J’ai demandé à un croyant du mouvement perpétuel pourquoi il pensait que le mouvement perpétuel pouvait être possible. Il m’a écrit candidement : « Je ne suis pas sûr de savoir pourquoi je suis convaincu que c’est possible, je suppose que c’est juste parce que je veux que ce soit possible ». Il est rare qu’une telle personne puisse réellement articuler cela.
L’argument de l’incrédulité.
Une telle personne insiste sur le fait que l’énergie cinétique ne peut pas être (1/2)mv2 car « une vitesse au carré est absurde ». Un autre râle qu’un corps qui tombe ne peut pas accélérer selon la loi (1/2)gt2 parce qu' »une seconde au carré est inconcevable ».
J’appelle cela « l’argument de l’incrédulité ». Voici un autre exemple : « Je trouve incompréhensible que des corps puissent exercer des forces les uns sur les autres sans rien de matériel entre eux, donc il doit y avoir quelque chose entre eux. » Est-ce très différent du créationniste qui dit « Je trouve incompréhensible que le design puisse naître du désordre sans concepteur, donc l’univers doit avoir eu un concepteur ? »
Les scientifiques sont tout à fait justifiés de rejeter ces arguments comme étant également vides et non pertinents.

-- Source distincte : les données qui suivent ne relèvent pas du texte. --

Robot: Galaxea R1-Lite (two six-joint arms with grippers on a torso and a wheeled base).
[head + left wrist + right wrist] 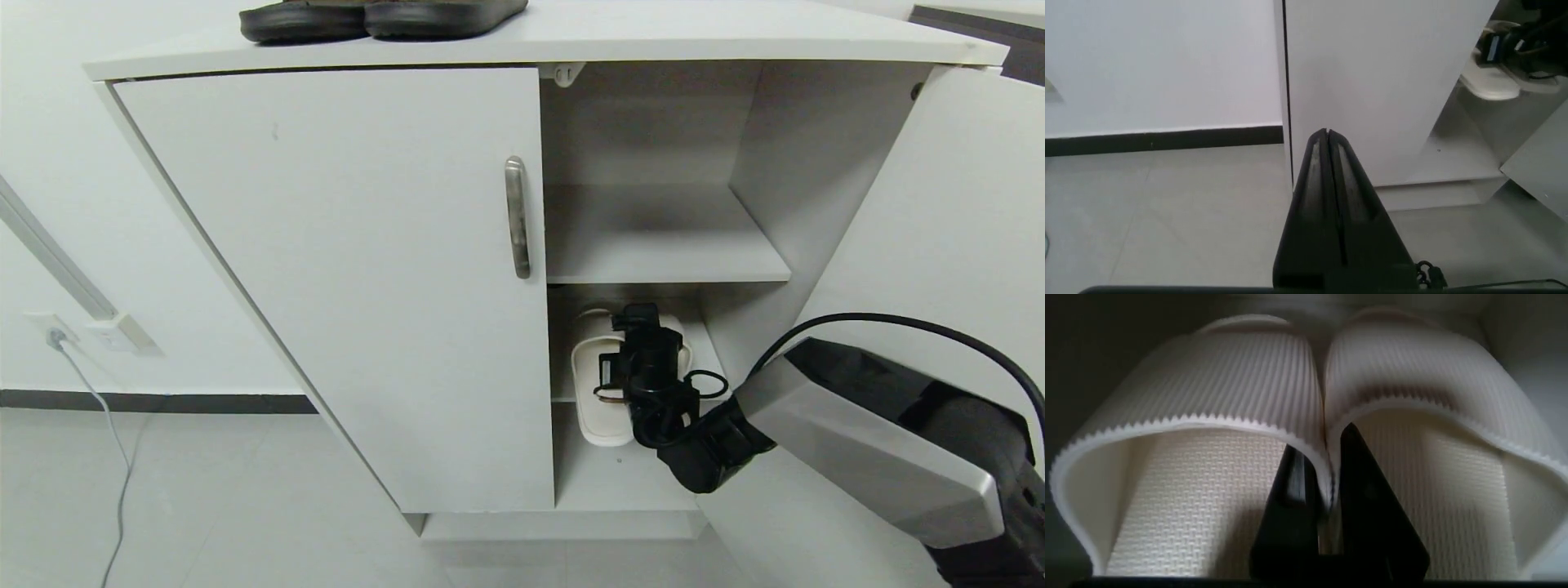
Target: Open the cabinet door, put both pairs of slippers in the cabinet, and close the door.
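White slippers (600, 404) sit side by side inside the cabinet (326, 286), below its upper shelf (661, 245), with their heels toward the open front. The right pincer (1329, 498) reaches in and pinches the pair's two touching inner walls, one finger inside each slipper. Dark slippers (384, 16) lie on the cabinet's top, toward its left end. The left pincer (1327, 139) hangs above the floor (1167, 220) before the closed left door (1372, 73), pressed together.
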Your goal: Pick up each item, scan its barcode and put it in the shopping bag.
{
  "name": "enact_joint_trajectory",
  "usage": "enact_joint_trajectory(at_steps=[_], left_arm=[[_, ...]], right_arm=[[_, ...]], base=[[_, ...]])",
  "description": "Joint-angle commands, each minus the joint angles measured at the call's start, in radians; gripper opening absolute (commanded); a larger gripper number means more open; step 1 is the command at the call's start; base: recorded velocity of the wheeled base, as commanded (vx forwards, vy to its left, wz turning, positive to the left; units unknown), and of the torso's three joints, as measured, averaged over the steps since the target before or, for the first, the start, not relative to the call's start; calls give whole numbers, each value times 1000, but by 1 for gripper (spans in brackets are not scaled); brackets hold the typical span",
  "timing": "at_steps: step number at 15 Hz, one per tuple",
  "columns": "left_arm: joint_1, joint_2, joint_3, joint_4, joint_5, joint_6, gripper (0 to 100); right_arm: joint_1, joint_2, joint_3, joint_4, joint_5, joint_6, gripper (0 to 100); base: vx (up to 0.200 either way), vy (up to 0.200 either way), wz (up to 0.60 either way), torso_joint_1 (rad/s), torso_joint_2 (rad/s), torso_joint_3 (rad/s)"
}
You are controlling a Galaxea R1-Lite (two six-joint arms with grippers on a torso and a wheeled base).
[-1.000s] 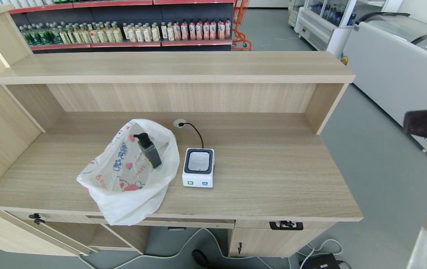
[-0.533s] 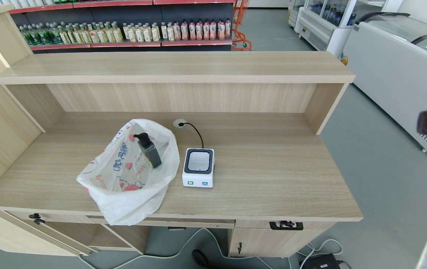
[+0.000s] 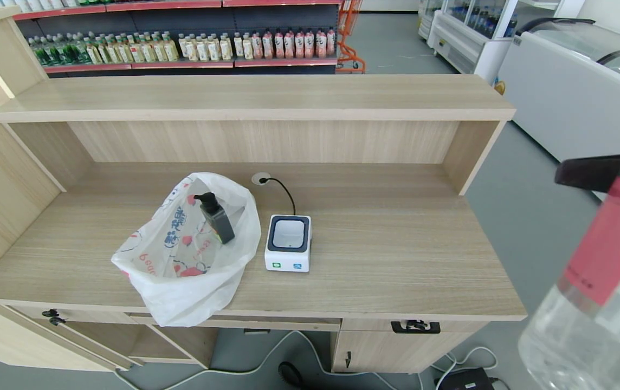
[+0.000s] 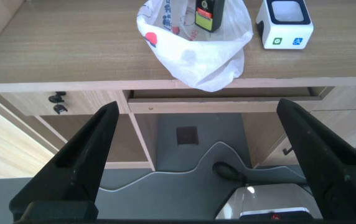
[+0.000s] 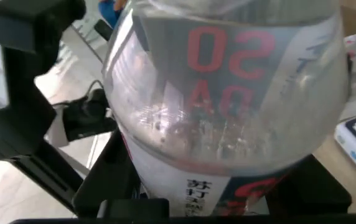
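Note:
A white shopping bag with red print lies open on the wooden counter, and a black pump bottle stands inside it. A white barcode scanner sits just right of the bag. My right gripper is shut on a clear bottle with a pink-red label, held high off the counter's right end and close to the head camera; one dark finger shows beside it. My left gripper hangs open below the counter's front edge, facing the bag and the scanner.
A raised shelf tops the counter's back wall. The scanner's black cable runs to a hole behind it. Drawer handles sit under the front edge. White freezers stand to the right, with stocked store shelves behind.
The bottle in my right gripper first slid out toward the head view's right edge, then swung back in, higher and much closer to the camera. Bag, pump bottle and scanner have not moved.

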Motion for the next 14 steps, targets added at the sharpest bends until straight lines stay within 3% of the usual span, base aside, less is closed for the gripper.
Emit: enact_joint_trajectory(at_steps=[1, 2, 4, 6, 9, 11, 14], left_arm=[[0, 0, 0, 0, 0, 0, 100], [0, 0, 0, 0, 0, 0, 100], [0, 0, 0, 0, 0, 0, 100], [0, 0, 0, 0, 0, 0, 100], [0, 1, 0, 0, 0, 0, 100], [0, 0, 0, 0, 0, 0, 100], [0, 0, 0, 0, 0, 0, 100]], right_arm=[[-269, 60, 56, 162, -84, -454, 0], [-373, 79, 93, 182, -125, -618, 0], [-465, 79, 145, 178, -182, -648, 0], [-473, 93, 161, 107, -312, -648, 0], [-468, 200, 194, -146, -409, -673, 0], [-463, 244, 211, -266, -421, -674, 0], [-463, 243, 228, -292, -421, -750, 0]], base=[[0, 0, 0, 0, 0, 0], [0, 0, 0, 0, 0, 0], [0, 0, 0, 0, 0, 0], [0, 0, 0, 0, 0, 0], [0, 0, 0, 0, 0, 0], [0, 0, 0, 0, 0, 0], [0, 0, 0, 0, 0, 0]])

En quoi est-ce différent du scientifique qui est tellement certain des lois de conservation et des lois de la thermodynamique, que celles-ci ne sont jamais remises en question ? Même si un expérimentateur prétend avoir trouvé une faille dans l’une de ces lois, cette personne est rejetée comme étant dans l’erreur. Supposons que quelqu’un affirme avoir laissé tomber un corps au repos d’une hauteur mesurée, qu’il ait chronométré la chute et qu’il ait constaté que le corps a accéléré à 2g, soit deux fois l’accélération « acceptée » due à la gravité. Il affirme avoir soigneusement vérifié pour éliminer toute possibilité d’autres influences sur l’accélération du corps. Faut-il le croire ? Bien sûr que non. Nous supposons qu’il a commis une erreur ou une bévue dans la mesure ou le calcul, ou qu’il essaie de tromper. Nous ne pensons pas une seconde qu’il ait pu trouver un endroit spécial où l’accélération due à la gravité était deux fois plus importante qu’ailleurs sur terre. Un pseudo-scientifique pourrait prétendre qu’il a utilisé des « pouvoirs mentaux » pour accélérer la chute. Un scientifique n’envisagerait même pas, à juste titre, la possibilité qu’au moment particulier où l’expérience a été faite, l’accélération due à la gravité ait connu une augmentation momentanée qui soit passée inaperçue partout ailleurs sur terre.
Ce genre de chose s’est effectivement produit dans un de mes laboratoires de mécanique il y a quelques années. Deux étudiants mesuraient l’accélération due à la gravité avec un appareil spécialisé appelé pendule physique de Kater. L’analyse mathématique requise est un peu délicate à comprendre. Les étudiants ont indiqué une valeur de l’accélération due à la gravité de l’ordre de 4,8 m/s2. Bien sûr, je savais qu’ils avaient fait une erreur de calcul, mais ils ont insisté sur le fait qu’ils avaient tout vérifié deux fois. Je leur ai dit : « Vous feriez mieux de trouver l’erreur, car je commence à me sentir mal à l’aise en me promenant dans un laboratoire où l’accélération due à la gravité n’est que la moitié de ce qu’elle devrait être. » Une semaine plus tard, ils ont trouvé leur erreur et, je l’espère, ont appris quelque chose de cette expérience.
Première version de ce document, mai 2002. Dernière révision, décembre 2009.